- Instructions for the task: Exactly the lines from the line containing "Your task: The" through the last line of the entries below should appear in the answer, reproduced verbatim.

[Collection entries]
═══

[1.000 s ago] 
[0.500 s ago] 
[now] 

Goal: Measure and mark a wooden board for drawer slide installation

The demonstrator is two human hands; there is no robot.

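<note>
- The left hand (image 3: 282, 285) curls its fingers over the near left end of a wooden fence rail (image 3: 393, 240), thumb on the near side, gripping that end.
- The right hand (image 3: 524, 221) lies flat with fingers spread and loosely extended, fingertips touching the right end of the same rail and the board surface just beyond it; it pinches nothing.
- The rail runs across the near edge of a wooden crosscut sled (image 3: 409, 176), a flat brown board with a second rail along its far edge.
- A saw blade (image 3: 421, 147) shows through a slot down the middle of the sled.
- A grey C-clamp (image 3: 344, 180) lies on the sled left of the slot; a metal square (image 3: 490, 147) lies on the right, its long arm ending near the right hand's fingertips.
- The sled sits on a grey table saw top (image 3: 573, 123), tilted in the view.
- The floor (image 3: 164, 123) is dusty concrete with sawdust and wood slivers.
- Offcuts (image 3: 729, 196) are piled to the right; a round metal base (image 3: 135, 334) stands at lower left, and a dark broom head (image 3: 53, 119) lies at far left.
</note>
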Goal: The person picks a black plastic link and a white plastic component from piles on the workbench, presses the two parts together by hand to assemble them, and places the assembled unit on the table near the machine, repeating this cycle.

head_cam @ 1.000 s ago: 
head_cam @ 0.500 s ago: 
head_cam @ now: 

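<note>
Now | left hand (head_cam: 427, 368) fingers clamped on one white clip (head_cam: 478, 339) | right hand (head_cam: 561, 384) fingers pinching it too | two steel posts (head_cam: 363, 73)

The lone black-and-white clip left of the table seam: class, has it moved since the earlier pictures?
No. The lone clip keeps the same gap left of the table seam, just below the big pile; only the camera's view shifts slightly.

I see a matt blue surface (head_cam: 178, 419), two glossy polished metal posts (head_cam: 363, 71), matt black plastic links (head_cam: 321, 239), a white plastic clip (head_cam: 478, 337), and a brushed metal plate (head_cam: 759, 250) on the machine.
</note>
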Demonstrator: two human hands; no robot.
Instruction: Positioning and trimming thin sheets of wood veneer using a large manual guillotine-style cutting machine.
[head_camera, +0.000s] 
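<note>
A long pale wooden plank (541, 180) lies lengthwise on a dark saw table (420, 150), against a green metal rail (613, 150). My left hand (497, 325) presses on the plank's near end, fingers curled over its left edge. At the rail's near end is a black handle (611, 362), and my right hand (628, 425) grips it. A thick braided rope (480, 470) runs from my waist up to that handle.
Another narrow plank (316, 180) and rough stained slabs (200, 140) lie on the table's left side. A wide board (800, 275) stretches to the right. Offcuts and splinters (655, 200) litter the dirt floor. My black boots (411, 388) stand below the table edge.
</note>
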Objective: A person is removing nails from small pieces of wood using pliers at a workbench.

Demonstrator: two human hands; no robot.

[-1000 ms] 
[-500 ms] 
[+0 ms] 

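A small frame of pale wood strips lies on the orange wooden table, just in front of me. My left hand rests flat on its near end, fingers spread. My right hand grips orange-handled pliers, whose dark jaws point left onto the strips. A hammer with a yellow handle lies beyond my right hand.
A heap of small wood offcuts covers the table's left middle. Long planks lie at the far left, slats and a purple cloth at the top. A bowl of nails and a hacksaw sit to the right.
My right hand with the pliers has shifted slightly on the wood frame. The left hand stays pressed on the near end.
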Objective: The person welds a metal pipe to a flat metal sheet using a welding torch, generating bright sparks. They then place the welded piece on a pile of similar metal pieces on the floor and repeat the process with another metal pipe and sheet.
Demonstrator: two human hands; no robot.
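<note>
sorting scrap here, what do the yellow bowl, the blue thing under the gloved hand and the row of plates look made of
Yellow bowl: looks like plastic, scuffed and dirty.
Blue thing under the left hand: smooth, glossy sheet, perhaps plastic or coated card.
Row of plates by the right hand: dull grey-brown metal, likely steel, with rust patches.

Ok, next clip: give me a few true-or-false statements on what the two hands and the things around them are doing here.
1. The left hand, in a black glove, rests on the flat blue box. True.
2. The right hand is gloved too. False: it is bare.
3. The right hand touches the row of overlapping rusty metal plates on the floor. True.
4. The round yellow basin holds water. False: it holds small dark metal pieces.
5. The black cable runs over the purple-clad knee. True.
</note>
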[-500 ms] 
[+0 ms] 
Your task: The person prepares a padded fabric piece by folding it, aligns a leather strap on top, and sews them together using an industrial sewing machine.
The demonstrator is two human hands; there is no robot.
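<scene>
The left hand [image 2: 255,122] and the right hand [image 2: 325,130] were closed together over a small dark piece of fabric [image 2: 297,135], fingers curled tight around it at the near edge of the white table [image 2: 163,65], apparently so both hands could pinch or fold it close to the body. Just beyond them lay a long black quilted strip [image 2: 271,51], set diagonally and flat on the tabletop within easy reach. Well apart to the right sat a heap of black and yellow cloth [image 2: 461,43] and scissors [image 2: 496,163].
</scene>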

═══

- Task output:
Your task: The person prepares a padded fabric piece by folding it, aligns a leather strap on top, and sews them together using an industrial sewing machine.
The demonstrator is two human hands; there is no robot.
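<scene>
The left hand [image 2: 255,122] and the right hand [image 2: 325,130] were closed together over a small dark piece of fabric [image 2: 297,135], fingers curled tight around it at the near edge of the white table [image 2: 163,65], apparently so both hands could pinch or fold it close to the body. Just beyond them lay a long black quilted strip [image 2: 271,51], set diagonally and flat on the tabletop within easy reach. Well apart to the right sat a heap of black and yellow cloth [image 2: 461,43] and scissors [image 2: 496,163].
</scene>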

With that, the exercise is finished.